- _WHAT YOU HAVE TO DO_
Exact copies of the lines below, from the one with "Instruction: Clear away" up to and including the one with "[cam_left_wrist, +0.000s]", are what this calls for; leave out pictures.

START DATA TO EXAMINE

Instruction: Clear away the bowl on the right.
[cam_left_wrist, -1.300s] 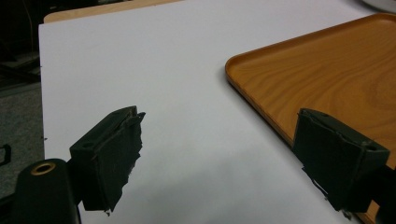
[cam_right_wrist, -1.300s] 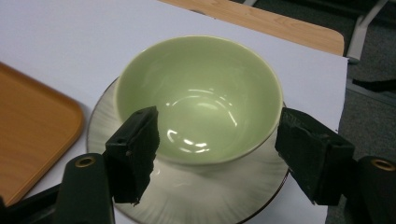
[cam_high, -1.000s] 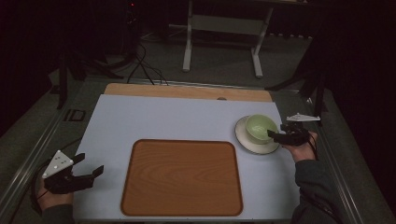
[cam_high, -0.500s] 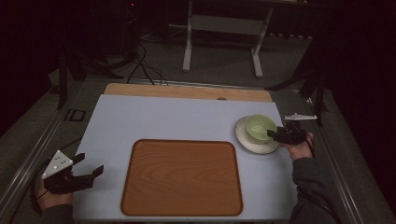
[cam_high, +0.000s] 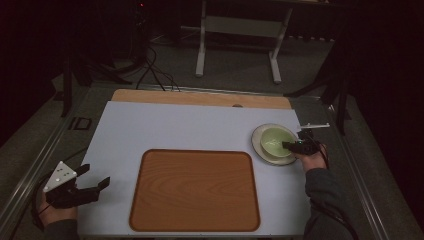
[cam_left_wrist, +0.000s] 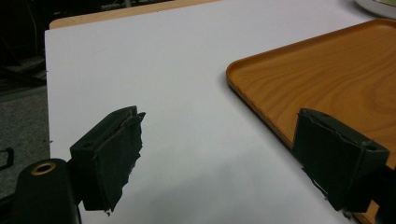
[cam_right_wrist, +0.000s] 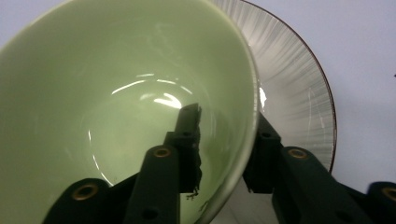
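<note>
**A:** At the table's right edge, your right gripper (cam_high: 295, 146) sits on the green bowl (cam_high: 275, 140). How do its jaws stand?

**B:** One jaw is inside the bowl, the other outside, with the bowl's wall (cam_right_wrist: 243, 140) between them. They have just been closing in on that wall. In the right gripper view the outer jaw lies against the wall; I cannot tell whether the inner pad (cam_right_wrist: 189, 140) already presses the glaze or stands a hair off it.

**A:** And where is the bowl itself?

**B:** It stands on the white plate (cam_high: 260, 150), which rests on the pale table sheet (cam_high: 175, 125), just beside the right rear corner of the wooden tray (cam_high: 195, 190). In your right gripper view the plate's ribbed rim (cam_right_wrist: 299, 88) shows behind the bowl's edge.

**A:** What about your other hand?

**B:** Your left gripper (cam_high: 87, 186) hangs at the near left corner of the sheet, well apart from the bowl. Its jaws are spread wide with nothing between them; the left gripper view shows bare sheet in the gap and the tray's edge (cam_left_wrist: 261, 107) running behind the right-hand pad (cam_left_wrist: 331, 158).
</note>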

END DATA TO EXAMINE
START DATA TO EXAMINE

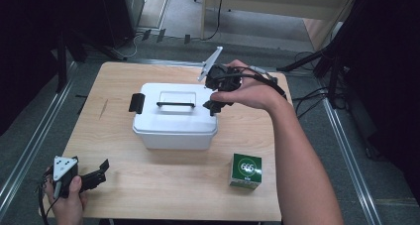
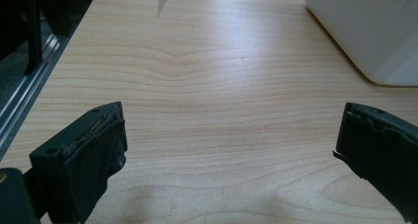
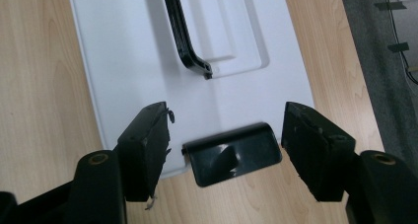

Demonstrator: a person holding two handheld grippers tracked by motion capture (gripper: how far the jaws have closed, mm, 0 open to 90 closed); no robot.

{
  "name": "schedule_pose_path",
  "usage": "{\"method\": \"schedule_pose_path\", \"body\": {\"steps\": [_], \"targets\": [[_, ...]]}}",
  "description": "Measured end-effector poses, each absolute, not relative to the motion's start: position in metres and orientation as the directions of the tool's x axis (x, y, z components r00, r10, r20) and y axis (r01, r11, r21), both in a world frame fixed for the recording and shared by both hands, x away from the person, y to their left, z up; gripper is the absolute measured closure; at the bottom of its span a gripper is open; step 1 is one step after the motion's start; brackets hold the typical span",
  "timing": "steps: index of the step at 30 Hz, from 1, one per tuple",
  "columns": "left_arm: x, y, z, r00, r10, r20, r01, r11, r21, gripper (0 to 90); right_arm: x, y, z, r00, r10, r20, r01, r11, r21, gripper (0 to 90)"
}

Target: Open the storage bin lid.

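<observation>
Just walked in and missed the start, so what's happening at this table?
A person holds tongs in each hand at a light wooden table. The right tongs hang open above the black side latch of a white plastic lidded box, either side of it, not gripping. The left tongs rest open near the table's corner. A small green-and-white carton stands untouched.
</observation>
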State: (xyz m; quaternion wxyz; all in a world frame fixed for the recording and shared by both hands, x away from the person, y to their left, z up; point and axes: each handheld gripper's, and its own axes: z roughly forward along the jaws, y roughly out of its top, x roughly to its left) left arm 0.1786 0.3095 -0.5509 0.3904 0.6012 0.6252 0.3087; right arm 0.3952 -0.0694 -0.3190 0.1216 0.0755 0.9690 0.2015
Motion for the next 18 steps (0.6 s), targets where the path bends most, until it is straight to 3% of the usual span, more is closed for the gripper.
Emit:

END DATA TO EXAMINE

- _TASK ANSWER_
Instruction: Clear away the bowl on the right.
[cam_left_wrist, -1.300s] 
[cam_right_wrist, -1.300s] 
[cam_high, -1.000s] 
[cam_high, -0.500s] 
[cam_high, +0.000s] 
[cam_left_wrist, +0.000s] 

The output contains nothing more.